** RECORDS SHOWN follows **
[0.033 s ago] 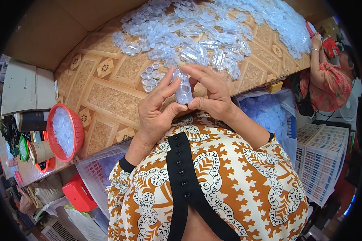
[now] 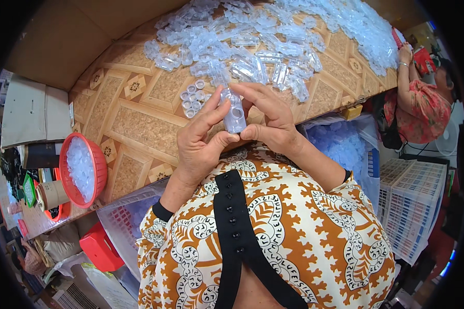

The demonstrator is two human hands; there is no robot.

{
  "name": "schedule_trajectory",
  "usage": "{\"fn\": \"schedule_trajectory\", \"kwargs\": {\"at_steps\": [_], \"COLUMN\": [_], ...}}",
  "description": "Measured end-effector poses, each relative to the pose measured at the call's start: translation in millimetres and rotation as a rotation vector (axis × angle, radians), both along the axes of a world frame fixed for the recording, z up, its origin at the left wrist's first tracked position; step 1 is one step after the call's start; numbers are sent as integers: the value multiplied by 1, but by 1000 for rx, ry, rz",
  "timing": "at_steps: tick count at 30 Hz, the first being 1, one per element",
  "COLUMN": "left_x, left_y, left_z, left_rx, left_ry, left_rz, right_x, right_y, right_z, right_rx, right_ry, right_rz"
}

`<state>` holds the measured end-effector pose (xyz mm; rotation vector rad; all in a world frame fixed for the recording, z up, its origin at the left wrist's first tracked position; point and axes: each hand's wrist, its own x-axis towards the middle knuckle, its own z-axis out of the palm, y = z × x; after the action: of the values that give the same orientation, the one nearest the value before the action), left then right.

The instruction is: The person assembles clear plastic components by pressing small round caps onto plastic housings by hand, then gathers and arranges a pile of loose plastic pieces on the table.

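Observation:
Between both hands, just above the near edge of the table, is a clear plastic case (image 2: 235, 121) with a round opening in its face. My left hand (image 2: 201, 136) grips its left side, thumb at the near end and fingers along the far part. My right hand (image 2: 273, 118) pinches it from the other side, thumb at the near end and index finger at the far end. Beyond my left fingers lies a cluster of small clear rings or caps (image 2: 192, 97). A heap of similar clear plastic pieces (image 2: 237, 41) spreads behind the hands.
A red basket (image 2: 104, 170) of whitish translucent pieces sits at the table's left edge. A lined crate of clear pieces (image 2: 337, 141) stands below the table at right. Another person (image 2: 423, 110) works at the far right. A cardboard wall (image 2: 62, 41) borders the back left.

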<state>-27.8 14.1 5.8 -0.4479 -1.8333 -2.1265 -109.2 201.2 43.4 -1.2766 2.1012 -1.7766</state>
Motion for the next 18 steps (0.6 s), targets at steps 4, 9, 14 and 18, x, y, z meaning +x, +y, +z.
{"fn": "schedule_trajectory", "kwargs": {"at_steps": [4,9,14,18], "left_x": [1,2,6,11], "left_y": [-6,-28,-49,-56], "left_z": [1,-11,-14,-5], "left_rx": [138,287,296,389], "left_ry": [-24,26,-11,-89], "left_rz": [24,122,257,291], "right_x": [-1,-14,-26,-30], "right_y": [-15,-52,-91,-109], "right_z": [1,12,15,13], "right_rx": [13,119,198,184], "right_ry": [-13,121,201,113], "right_rz": [17,96,171,218]}}
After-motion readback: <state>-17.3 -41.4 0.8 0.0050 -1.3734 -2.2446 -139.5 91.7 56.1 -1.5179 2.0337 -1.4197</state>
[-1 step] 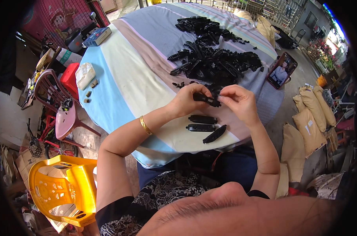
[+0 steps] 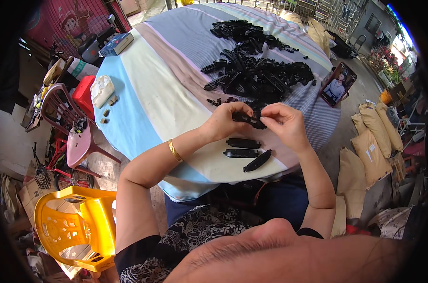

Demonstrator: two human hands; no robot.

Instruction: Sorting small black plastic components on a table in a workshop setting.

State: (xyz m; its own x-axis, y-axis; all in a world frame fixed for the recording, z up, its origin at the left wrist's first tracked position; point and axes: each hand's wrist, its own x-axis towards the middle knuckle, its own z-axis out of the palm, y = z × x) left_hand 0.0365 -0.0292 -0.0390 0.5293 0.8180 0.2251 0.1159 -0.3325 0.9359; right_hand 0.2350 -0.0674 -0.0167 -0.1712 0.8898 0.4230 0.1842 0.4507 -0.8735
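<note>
Round table under a striped cloth of blue, cream, tan and grey check (image 2: 148,94) fills the middle of the view. A big heap of black plastic parts (image 2: 256,66) lies on the far half, spreading toward the right edge. Yellow plastic chair (image 2: 77,226) stands on the floor off the near-left edge; a maroon plastic chair (image 2: 65,122) sits further along the left side. Tan sacks (image 2: 369,141) are stacked on the floor past the right edge. A phone with a lit screen (image 2: 337,85) leans at the right edge of the table. A white crumpled wrapper (image 2: 102,89) lies near the left edge, a blue box (image 2: 117,44) at the far-left edge.

Left hand (image 2: 225,120), gold bangle on the wrist, is curled, fingers pressed onto the left end of a small long black plastic piece (image 2: 248,118). Right hand (image 2: 284,122) pinches the same piece's right end with thumb and fingertips closed tight. The piece is held just above the cloth, near the table's near edge, right at the foot of the heap. Under the hands, three long black plastic pieces (image 2: 244,153) lie loose on the cloth close to the near edge, two roughly parallel, one slanted, none touched.
</note>
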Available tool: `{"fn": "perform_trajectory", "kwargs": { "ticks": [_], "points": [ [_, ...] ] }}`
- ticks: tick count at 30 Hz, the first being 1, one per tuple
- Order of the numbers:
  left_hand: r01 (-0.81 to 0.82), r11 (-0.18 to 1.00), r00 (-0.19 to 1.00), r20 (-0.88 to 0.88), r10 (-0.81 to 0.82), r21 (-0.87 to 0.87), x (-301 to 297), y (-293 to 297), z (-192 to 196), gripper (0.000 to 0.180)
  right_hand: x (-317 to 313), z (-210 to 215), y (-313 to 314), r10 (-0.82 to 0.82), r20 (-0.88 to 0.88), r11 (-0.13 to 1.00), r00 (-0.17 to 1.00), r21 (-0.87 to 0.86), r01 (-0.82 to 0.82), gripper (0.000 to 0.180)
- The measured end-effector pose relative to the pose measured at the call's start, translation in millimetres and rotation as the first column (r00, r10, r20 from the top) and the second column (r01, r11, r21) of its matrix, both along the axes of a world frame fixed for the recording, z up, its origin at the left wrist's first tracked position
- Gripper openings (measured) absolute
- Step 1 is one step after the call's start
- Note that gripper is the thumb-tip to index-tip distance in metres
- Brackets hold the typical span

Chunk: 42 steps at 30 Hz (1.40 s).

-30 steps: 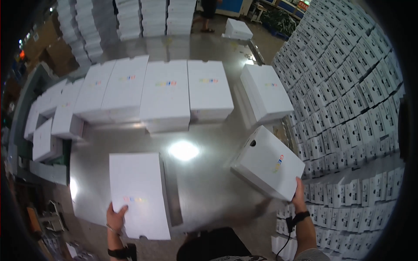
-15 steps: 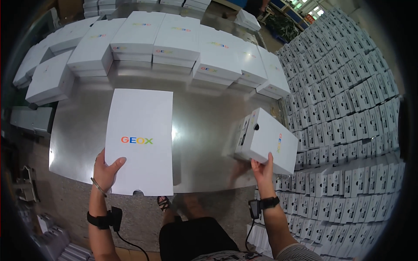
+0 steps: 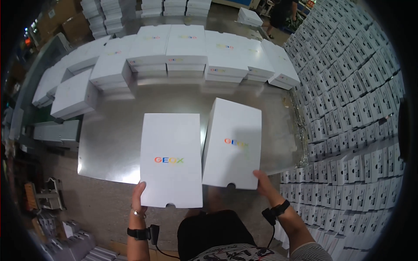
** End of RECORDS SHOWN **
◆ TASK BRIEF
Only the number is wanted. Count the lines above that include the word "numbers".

◆ RESPONSE FOR THIS EXERCISE
2